What to produce: Using the listing below, set down exactly the lines from the one that contains "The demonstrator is" through the one that contains "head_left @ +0", with no pictures.

Source material:

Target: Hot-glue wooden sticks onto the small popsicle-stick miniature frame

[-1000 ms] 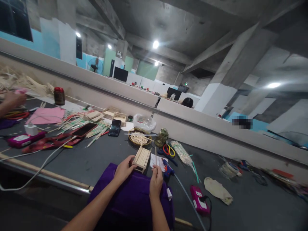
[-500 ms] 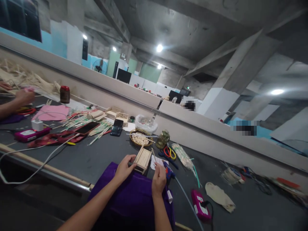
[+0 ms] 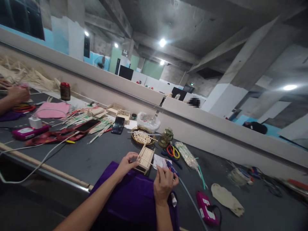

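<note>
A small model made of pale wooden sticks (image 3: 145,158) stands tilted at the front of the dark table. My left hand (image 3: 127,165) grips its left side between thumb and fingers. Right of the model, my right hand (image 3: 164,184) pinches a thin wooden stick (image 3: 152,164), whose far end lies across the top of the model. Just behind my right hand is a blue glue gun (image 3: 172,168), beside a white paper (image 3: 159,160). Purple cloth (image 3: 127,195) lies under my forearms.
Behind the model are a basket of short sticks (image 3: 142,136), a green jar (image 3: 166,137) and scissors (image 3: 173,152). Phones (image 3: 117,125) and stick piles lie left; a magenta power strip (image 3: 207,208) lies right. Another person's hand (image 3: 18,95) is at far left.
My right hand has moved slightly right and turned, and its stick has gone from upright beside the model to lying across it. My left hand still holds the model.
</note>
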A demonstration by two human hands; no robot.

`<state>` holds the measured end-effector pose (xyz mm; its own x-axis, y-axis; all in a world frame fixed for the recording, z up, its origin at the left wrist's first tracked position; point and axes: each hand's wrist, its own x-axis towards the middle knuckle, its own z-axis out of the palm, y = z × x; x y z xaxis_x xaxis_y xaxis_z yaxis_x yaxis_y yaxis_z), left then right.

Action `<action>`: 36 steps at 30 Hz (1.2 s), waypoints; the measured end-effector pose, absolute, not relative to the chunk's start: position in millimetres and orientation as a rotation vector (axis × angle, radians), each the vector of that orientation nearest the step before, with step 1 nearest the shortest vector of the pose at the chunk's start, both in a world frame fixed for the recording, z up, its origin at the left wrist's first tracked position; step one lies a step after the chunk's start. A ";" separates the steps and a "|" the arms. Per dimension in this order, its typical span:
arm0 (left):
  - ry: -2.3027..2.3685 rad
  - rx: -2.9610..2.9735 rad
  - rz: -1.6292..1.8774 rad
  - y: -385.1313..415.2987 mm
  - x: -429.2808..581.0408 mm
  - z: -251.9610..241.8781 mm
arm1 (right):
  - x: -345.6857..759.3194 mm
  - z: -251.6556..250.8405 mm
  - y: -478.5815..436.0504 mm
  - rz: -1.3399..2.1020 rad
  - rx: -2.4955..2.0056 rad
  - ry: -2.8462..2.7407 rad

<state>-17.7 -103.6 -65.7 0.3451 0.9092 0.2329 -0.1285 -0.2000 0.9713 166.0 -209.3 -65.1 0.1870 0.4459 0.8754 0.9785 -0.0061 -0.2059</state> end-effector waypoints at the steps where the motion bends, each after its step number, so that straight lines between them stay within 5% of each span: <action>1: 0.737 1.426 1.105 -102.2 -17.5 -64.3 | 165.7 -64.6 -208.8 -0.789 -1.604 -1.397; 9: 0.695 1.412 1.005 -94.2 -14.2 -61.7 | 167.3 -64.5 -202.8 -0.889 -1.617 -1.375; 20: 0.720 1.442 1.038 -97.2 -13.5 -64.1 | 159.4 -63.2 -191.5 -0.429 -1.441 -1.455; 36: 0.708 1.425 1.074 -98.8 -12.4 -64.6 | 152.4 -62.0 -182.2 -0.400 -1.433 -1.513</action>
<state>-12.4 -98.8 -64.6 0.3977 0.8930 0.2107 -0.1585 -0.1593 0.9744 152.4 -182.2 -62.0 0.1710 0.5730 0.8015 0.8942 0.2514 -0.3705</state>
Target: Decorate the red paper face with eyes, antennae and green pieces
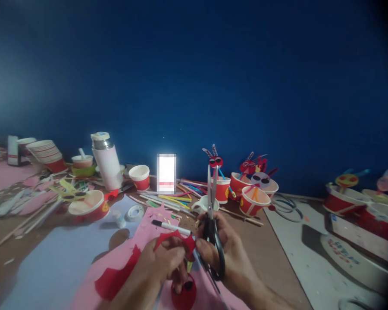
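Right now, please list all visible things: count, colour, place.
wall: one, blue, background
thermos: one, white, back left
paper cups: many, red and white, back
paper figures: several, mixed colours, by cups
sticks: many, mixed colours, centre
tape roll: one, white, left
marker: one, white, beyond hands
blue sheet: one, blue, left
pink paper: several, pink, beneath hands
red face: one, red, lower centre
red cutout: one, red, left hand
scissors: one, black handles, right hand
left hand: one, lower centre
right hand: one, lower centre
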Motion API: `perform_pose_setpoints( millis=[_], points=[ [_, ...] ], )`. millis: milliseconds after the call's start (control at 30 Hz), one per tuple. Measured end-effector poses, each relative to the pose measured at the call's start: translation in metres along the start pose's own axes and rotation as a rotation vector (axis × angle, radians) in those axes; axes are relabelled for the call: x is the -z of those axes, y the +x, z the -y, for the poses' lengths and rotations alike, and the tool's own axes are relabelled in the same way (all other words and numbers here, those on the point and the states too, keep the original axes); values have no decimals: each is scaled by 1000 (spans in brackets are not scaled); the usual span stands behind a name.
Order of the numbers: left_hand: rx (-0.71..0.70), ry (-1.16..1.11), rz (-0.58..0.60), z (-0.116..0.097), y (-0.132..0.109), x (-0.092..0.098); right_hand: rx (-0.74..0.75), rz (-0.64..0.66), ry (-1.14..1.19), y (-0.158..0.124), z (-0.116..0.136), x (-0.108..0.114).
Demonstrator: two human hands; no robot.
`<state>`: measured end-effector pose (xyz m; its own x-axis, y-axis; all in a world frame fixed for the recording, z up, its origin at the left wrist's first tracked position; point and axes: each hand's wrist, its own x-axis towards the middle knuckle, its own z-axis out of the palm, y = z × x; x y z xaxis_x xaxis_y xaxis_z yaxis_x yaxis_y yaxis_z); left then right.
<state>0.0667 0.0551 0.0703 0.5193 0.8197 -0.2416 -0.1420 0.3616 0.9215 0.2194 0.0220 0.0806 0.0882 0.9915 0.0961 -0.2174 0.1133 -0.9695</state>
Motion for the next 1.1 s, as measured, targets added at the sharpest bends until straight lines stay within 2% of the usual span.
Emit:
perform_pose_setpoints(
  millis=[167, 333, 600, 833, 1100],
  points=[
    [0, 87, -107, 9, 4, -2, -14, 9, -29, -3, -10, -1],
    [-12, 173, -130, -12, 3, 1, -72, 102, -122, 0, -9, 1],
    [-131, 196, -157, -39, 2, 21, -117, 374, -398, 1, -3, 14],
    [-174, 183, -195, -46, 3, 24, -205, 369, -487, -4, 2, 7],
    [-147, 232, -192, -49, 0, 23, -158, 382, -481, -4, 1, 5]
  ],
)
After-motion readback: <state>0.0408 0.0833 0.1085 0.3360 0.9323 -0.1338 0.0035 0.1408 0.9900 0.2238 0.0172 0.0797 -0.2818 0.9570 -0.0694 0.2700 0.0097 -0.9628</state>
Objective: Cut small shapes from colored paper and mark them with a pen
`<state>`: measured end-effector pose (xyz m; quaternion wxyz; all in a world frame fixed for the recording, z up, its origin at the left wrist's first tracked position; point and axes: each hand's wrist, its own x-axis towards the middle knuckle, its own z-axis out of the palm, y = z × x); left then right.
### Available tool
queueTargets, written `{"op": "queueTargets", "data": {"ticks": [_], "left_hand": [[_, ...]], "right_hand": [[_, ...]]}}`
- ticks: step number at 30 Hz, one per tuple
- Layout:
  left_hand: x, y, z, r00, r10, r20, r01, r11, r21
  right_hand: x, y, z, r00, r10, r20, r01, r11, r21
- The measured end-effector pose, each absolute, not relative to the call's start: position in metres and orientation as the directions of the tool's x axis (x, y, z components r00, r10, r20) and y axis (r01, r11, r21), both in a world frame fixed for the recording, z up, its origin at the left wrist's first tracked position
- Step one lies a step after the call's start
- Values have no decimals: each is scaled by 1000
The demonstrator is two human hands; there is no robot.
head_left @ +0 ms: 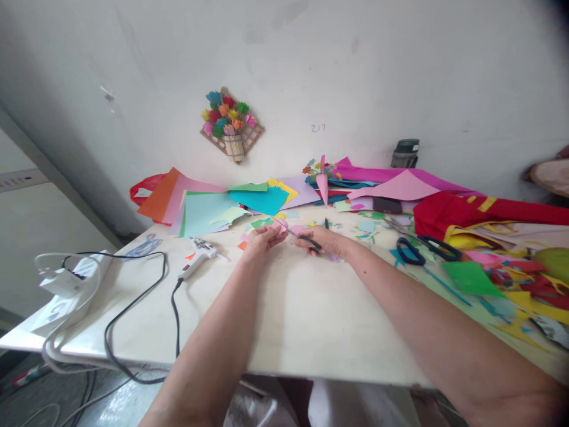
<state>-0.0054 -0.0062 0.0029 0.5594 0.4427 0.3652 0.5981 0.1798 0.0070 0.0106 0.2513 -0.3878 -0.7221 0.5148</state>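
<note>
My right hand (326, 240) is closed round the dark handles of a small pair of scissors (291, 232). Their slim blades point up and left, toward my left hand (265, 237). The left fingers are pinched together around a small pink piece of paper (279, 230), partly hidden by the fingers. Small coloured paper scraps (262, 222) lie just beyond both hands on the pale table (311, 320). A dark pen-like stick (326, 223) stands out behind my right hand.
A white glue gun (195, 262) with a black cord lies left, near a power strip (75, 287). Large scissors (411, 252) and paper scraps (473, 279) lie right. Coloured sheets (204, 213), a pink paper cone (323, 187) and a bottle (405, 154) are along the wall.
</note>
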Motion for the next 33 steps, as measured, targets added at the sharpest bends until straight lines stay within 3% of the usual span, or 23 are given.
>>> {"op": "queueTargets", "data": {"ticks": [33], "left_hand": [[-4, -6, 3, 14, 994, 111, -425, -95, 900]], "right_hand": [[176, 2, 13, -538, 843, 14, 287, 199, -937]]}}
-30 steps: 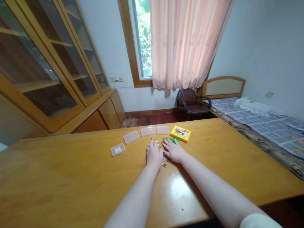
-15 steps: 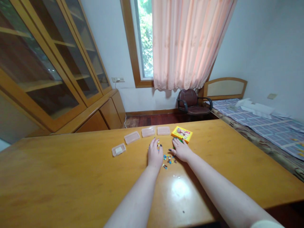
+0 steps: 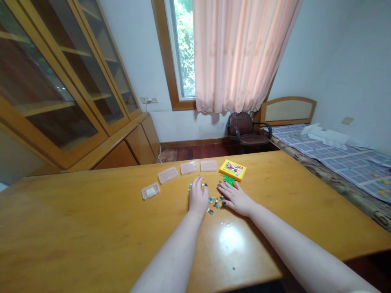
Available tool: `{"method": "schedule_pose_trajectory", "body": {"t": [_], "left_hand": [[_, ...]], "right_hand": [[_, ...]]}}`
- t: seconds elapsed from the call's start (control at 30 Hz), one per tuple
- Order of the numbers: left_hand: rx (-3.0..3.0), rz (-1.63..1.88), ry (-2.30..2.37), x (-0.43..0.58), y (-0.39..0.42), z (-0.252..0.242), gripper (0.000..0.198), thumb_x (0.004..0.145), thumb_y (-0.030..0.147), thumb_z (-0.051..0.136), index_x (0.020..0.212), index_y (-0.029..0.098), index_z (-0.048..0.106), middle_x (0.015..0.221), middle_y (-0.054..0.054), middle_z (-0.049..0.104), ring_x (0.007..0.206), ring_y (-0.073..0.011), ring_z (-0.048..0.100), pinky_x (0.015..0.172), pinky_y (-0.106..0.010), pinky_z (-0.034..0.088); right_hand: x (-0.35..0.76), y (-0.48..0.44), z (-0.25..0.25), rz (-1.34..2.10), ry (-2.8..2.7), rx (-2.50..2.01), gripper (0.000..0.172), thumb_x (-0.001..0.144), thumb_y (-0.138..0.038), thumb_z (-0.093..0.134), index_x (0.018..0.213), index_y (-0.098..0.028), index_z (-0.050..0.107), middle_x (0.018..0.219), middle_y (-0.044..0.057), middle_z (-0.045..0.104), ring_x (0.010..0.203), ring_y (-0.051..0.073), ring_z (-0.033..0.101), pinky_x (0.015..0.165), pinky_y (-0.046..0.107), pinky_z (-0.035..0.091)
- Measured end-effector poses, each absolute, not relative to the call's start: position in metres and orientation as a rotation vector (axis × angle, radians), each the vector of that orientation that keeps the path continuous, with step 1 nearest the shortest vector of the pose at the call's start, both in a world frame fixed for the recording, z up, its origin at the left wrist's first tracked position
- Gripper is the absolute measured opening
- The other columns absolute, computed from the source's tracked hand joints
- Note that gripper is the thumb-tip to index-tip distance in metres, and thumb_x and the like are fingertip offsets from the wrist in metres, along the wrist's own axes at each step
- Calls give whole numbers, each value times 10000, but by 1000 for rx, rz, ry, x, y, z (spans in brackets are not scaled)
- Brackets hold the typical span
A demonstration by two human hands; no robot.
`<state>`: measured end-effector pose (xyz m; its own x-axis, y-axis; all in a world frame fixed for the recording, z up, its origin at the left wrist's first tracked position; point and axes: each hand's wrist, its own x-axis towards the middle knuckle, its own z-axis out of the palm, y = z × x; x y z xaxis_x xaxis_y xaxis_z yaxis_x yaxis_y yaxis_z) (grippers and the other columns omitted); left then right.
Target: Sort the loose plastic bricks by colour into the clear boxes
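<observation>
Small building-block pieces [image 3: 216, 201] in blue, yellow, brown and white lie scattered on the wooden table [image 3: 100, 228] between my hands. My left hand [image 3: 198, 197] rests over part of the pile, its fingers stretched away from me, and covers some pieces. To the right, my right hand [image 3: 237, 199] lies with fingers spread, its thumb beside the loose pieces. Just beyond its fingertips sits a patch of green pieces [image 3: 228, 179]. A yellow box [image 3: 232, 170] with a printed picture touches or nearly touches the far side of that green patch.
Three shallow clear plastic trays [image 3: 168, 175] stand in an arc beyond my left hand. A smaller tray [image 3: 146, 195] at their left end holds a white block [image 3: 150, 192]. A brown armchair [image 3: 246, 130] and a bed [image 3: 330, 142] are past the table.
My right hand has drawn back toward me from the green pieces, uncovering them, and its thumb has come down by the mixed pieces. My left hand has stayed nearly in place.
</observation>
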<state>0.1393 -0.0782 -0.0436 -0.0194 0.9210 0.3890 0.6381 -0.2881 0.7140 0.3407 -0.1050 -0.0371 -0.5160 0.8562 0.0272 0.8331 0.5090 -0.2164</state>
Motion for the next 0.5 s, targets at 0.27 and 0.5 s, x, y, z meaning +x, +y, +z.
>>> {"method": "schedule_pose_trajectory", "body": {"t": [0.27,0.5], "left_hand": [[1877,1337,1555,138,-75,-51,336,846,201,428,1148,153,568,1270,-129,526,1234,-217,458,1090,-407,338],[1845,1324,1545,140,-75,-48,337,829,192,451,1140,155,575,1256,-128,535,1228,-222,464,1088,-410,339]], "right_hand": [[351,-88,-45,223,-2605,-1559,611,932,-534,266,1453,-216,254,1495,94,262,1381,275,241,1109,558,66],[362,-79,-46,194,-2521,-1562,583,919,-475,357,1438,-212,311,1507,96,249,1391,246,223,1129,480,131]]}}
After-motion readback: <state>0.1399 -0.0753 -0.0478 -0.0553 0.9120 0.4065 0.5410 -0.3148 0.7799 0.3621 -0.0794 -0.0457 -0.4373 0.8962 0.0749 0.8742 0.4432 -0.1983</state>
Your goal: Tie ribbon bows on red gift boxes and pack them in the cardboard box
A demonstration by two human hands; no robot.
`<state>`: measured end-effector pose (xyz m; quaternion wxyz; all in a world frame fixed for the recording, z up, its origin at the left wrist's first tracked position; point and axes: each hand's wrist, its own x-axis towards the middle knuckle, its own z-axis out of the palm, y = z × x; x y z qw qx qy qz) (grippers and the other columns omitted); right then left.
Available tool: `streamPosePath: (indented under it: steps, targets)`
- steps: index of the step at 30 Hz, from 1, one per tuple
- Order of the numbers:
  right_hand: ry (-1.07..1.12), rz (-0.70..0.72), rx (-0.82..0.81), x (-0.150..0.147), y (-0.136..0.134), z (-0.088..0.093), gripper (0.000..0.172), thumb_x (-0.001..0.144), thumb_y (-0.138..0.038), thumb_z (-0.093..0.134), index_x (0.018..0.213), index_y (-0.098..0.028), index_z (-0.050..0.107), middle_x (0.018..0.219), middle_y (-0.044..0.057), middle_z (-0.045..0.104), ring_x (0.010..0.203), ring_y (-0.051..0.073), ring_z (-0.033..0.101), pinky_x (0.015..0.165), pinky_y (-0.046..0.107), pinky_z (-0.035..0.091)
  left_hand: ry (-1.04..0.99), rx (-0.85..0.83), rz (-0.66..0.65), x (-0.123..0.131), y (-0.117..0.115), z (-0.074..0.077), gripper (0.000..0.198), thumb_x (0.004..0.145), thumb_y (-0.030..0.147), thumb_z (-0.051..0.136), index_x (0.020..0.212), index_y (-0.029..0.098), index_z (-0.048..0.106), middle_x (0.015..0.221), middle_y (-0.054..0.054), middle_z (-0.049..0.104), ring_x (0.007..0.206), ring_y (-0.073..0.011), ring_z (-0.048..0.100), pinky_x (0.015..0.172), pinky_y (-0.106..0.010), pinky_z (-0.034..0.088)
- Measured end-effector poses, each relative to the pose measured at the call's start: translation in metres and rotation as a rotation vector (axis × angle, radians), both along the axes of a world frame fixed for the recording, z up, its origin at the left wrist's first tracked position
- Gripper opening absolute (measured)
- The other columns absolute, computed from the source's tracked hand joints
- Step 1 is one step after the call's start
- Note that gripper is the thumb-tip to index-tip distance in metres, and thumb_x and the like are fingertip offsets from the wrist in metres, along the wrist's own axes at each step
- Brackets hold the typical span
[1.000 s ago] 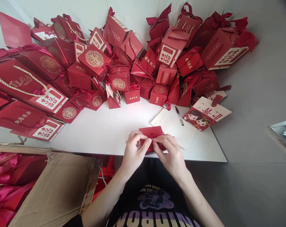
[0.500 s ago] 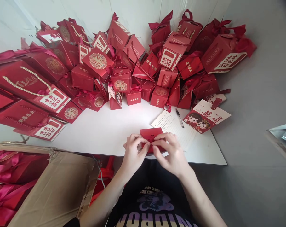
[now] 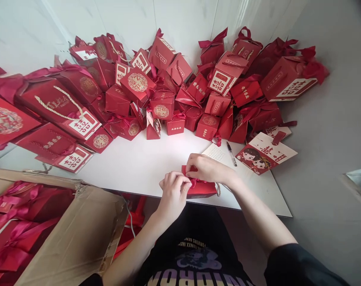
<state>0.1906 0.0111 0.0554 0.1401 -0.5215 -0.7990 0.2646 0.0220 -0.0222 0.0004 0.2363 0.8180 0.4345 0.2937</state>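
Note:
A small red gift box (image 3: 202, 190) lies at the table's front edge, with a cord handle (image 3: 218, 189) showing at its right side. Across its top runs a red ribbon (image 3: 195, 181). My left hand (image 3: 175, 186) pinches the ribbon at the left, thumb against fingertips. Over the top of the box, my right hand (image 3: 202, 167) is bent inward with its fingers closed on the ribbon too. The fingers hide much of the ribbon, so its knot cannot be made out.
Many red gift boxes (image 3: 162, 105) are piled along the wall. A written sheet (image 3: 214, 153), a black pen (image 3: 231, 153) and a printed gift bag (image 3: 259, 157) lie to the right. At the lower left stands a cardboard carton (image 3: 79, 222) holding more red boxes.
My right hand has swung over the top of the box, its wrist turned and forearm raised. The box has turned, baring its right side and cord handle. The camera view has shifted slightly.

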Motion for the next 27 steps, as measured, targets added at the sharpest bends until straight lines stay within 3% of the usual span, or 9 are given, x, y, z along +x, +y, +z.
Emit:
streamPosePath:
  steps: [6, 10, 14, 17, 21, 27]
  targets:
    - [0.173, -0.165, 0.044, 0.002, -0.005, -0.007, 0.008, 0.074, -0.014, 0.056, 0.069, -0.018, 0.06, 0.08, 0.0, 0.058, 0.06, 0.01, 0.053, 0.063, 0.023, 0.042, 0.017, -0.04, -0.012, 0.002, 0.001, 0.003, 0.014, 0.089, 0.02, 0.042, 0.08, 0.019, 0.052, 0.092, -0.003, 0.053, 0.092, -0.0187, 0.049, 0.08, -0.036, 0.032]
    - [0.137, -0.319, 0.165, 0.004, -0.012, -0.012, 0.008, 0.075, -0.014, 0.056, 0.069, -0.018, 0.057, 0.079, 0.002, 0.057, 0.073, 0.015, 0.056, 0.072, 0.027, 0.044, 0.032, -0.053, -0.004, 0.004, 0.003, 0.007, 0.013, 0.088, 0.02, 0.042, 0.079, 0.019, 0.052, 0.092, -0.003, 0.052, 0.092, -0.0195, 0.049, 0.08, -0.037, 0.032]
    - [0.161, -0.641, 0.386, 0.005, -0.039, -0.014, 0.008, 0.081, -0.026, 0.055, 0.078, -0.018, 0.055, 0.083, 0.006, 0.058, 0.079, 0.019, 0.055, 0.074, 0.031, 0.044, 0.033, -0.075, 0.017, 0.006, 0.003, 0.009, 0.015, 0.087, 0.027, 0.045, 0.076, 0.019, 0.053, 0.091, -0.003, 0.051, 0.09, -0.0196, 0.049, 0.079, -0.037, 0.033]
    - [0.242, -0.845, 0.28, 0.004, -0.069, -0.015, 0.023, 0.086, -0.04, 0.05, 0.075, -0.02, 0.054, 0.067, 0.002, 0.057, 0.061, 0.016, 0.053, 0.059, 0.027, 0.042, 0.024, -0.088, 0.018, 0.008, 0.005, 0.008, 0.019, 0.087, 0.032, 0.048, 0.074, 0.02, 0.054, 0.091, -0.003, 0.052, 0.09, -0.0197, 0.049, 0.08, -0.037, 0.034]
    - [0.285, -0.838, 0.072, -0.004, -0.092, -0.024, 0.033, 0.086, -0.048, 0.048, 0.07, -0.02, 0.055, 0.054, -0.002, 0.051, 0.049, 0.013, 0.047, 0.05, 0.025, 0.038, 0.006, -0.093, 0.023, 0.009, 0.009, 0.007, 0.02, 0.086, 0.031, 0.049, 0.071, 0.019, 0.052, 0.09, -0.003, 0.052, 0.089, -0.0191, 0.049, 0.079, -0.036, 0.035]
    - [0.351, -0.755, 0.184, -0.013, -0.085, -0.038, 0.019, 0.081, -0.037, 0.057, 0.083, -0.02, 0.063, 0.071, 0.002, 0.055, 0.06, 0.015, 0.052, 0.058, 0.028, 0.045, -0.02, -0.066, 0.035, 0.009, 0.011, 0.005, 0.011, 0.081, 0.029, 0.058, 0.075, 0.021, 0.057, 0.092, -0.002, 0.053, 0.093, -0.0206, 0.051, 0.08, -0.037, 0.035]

Task output:
The demonstrator is two human hands; there is no robot.
head_left @ +0 ms: 

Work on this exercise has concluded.